EXERCISE GOAL: The lines to return run from the start of the material below through the line holding "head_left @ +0", both included; please give them back exactly, minus the pictures.

Start of Block

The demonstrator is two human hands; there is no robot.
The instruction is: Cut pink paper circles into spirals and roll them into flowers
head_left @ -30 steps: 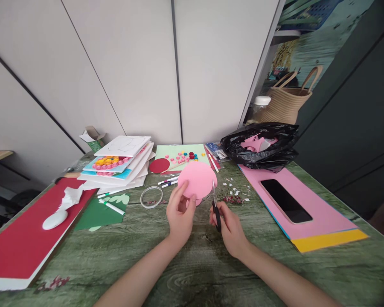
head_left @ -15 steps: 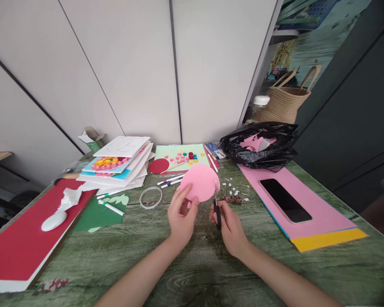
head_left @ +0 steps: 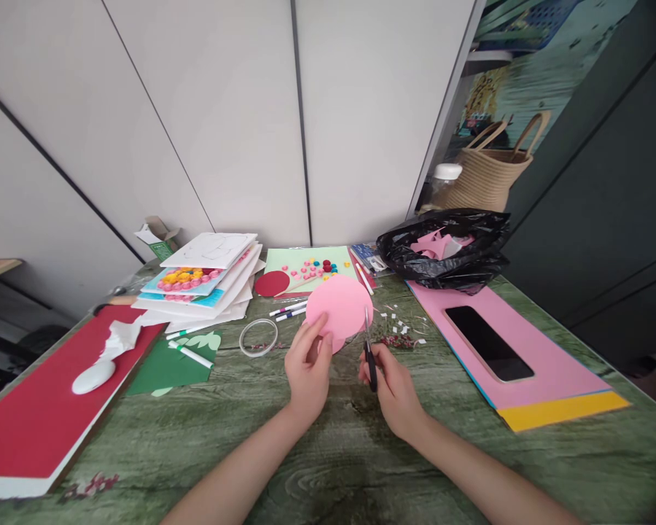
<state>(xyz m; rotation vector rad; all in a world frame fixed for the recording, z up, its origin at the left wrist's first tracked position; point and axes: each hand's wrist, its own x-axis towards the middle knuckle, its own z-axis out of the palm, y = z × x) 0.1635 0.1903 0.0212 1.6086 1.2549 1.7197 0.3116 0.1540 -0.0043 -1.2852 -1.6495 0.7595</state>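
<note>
My left hand [head_left: 307, 368] pinches the lower edge of a round pink paper disc [head_left: 340, 306] and holds it up over the green table [head_left: 328, 445]. In my right hand [head_left: 392, 385] are small black-handled scissors [head_left: 368, 354], fingers through the loops. Their blades point upward and meet the disc's right edge. Both hands are just in front of me at the table's middle.
A tape ring [head_left: 259, 337] and pens [head_left: 289, 310] lie left of the disc. At left are a red sheet [head_left: 38, 419], green paper [head_left: 172, 362] and stacked craft boards [head_left: 208, 281]. A phone [head_left: 488, 341] rests on pink paper [head_left: 530, 357] at right, behind it a black bag [head_left: 445, 248] of scraps.
The pink disc has turned and shifted slightly between my fingers while the scissors stay at its right edge. Nothing else on the table has moved.
</note>
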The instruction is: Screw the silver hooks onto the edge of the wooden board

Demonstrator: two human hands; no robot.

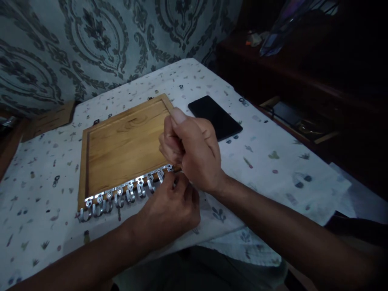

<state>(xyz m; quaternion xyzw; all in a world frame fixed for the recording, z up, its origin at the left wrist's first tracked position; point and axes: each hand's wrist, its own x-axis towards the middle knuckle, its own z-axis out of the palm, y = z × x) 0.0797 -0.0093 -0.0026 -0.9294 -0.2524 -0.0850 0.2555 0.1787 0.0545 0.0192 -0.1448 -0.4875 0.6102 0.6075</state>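
Observation:
A wooden board with a raised rim lies flat on the table. Along its near edge runs a silver metal hook rail, with several curved hooks hanging toward me. My left hand is closed at the right end of this rail, its fingertips pinched against it and hiding that end. Just above, my right hand makes a fist with the thumb on top, over the board's near right corner. Whatever lies inside that fist is hidden by the fingers.
A black tablet or phone lies right of the board on the white patterned tablecloth. Brown cardboard rests at the far left. Patterned wall covering rises behind. Dark furniture with an open drawer stands at right.

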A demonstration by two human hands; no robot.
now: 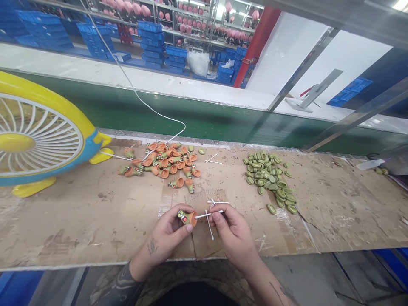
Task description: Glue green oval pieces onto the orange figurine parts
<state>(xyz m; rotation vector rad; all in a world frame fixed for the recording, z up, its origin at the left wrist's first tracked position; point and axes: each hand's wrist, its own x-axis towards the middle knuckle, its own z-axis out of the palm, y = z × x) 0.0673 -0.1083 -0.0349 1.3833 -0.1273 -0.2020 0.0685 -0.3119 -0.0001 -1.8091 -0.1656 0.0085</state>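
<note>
Toy (186, 217) sits clamped in your left hand (168, 231), above the surface (121, 229); your right hand (235, 231) pinches a cotton swab (202, 216) at the toy's orange opening. Swabbing appears the current step; the next move calls for steady alignment.

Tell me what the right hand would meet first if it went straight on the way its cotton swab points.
Most likely the small figure in the left hand, at its orange opening. The cotton swab has its tip there; touching or just short, I can't tell.
</note>
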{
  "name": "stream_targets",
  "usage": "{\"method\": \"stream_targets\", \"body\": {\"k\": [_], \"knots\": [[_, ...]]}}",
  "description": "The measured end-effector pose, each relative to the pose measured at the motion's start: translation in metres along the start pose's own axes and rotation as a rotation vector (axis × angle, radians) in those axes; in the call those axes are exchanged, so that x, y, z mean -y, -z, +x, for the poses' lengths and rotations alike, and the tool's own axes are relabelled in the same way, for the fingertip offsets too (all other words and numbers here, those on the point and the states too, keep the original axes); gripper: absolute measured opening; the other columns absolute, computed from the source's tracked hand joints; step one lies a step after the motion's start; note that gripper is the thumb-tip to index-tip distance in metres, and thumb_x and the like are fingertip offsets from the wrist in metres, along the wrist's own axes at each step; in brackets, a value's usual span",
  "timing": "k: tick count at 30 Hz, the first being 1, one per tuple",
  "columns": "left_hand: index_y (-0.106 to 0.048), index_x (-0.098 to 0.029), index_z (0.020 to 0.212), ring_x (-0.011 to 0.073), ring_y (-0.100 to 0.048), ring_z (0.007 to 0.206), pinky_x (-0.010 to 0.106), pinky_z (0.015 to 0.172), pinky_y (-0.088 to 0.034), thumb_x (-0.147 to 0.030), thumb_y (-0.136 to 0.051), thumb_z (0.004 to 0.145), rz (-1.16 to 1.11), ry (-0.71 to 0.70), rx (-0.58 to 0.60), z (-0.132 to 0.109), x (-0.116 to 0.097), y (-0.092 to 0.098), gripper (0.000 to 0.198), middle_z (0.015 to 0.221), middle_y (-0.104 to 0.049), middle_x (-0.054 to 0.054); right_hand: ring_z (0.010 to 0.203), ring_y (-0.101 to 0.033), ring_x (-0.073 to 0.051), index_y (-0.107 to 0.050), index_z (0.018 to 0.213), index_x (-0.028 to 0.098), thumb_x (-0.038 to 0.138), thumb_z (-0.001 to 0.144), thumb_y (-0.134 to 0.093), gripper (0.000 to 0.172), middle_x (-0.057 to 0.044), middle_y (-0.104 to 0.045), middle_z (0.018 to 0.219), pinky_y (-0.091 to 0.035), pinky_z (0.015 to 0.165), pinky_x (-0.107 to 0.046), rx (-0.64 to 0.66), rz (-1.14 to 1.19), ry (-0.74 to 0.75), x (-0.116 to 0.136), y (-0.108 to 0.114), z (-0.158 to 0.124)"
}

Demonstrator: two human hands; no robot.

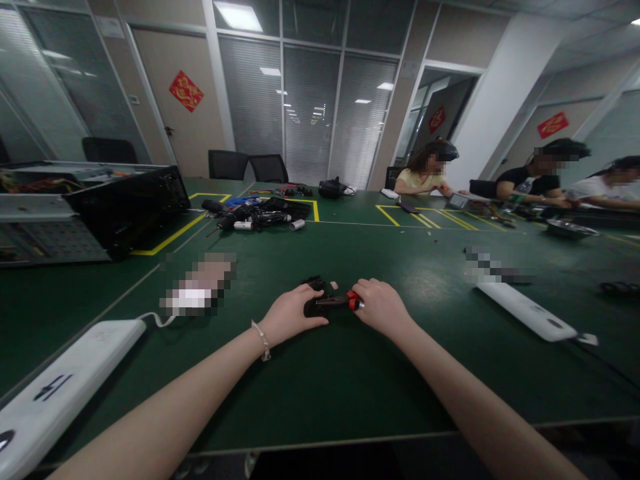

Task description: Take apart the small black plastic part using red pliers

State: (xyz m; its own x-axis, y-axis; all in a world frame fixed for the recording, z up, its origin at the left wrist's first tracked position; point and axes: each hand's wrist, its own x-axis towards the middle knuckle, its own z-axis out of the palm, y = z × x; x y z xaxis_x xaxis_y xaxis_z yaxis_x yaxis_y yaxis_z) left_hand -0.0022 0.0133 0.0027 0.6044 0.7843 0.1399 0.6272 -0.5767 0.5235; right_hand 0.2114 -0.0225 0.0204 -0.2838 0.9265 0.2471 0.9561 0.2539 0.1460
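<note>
My right hand (383,307) is closed round the red handles of dark needle-nose pliers (336,301), whose jaws point left. My left hand (290,313) is closed on a small black part (313,308), with thumb and fingers on either side of it. The tips of the pliers reach this part; whether the jaws bite on it I cannot tell. Just beyond my left fingers lies another small black piece (314,281) on the green table (360,387). A little pale scrap (333,285) rests between my hands.
At the left stands an open computer case (125,213). A pile of dark tools (260,212) lies farther back. White power banks (75,373) flank me, another white bar (525,310) being at right. Several people (425,170) sit along the far right side.
</note>
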Motion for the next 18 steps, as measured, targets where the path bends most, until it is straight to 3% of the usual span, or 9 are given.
{"method": "stream_targets", "body": {"k": [18], "knots": [[-0.050, -0.023, 0.118, 0.0253, -0.052, 0.103, 0.035, 0.085, -0.043, -0.055, -0.060, 0.067, 0.013, -0.025, -0.020, 0.0003, 0.0021, -0.0022, 0.061, 0.121, -0.050, 0.007, 0.076, -0.052, -0.017, -0.059, 0.086, 0.016, 0.023, 0.072, -0.052, 0.017, -0.006, -0.060, 0.087, -0.040, 0.068, -0.028, 0.000, 0.007, 0.005, 0.0002, -0.0019, 0.0003]]}}
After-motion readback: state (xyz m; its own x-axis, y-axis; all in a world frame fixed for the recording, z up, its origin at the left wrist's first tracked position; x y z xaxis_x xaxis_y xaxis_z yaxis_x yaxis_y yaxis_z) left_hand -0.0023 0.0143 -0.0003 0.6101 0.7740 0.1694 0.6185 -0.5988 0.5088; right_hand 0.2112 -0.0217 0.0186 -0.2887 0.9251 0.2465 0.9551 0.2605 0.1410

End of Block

EXERCISE RESULT:
The demonstrator is two human hands; there is no robot.
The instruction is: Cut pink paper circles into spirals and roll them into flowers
head_left @ -30 steps: 
head_left @ -15 steps: 
head_left @ +0 steps: 

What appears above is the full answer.